In an exclusive interview on ABC News, “World News Tonight” anchor David Muir asked Netanyahu who should govern the territory after the war. “I think Israel will, for an indefinite period, have the overall security responsibility [in Gaza] because we’ve seen what happens when we don’t have it. When we don’t have that security responsibility, what we have is the eruption of Hamas terror on a scale that we couldn’t imagine,” Netanyahu said. (Related: Breitbart editor Joel Pollak: Israel ‘should wipe out Gaza’ and the U.S. should take the refugees.)
However, the statement contradicts the previous words of senior Israeli officials, including Defense Minister Yoav Gallant. Last month, Gallant suggested that the final phase of the war would be to sever “Israel’s responsibility for life in the Gaza Strip” and establish a “new security reality for the citizens of Israel.” Gallant even hinted at the possibility of involving a third party in post-conflict governance.
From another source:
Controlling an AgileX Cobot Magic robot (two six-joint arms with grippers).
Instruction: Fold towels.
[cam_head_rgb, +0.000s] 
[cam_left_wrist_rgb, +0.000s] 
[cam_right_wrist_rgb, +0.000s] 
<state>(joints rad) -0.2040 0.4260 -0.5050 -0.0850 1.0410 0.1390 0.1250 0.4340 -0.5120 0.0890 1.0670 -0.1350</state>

U.S. and Palestinian officials warn Israel against reoccupying Gaza
In a recent interview with CBS, President Joe Biden also rejected the prolonged occupation in Gaza, even though it supports the military operations of Israel against Hamas.
“It would be a mistake for Israel to occupy Gaza again. But going in and taking out the extremists – the Hezbollah up north and the Hamas down south – is a necessary requirement,” Biden said.
Likewise, U.S. Secretary of State Antony Blinken warned Israel against the reoccupation of Gaza after the war due to the risks associated with the Oct. 7 attacks.
During a recent Tokyo meeting attended by Blinken, foreign ministers from the Group of Seven (G7) nations supported “humanitarian pauses and corridors” but stopped short of calling for a ceasefire. Blinken then outlined the vision of the Biden administration for post-conflict Gaza, emphasizing key elements such as no forced displacement of Palestinians, no use of Gaza for terrorism and no reoccupation.
“The United States believes key elements should include no forcible displacement of Palestinians from Gaza – not now, not after the war. We must also ensure no terrorist threats can emanate from the West Bank. It must include Palestinian-led governance and Gaza unified with the West Bank under the Palestinian Authority. And it must include a sustained mechanism for reconstruction in Gaza, and a pathway to Israelis and Palestinians living side-by-side in states of their own, with equal measures of security, freedom, opportunity and dignity,” Blinken said.
When asked about Netanyahu’s comments on the “overall security responsibility” in Gaza, Blinken acknowledged the need for a “transition period at the end of the conflict,” but he confidently said Israel did not intend to reoccupy and govern Gaza.
Israeli Minister of Strategic Affairs Ron Dermer also clarified to the BBC what Netanyahu meant by “security responsibility.”
“Governance requires an administration we assume will be Palestinian. There’s a question of the overriding security responsibility—that’s what he was talking about—to ensure that in a post-Hamas Gaza, we don’t have the re-emergence of a terror threat from Gaza. Israel wasn’t operating or doing any operations in Gaza, and we saw what happened over nearly two decades. They built this terror state right in the south of Israel and we saw the effects of this,” Dermer explained.
Mustafa Barghouti, head of the Palestinian National Initiative, echoed the statement. He said Palestinians needed a unified leadership that “could prepare the ground for free democratic elections and end the occupation, not only of Gaza Strip but also of the West Bank and East Jerusalem.”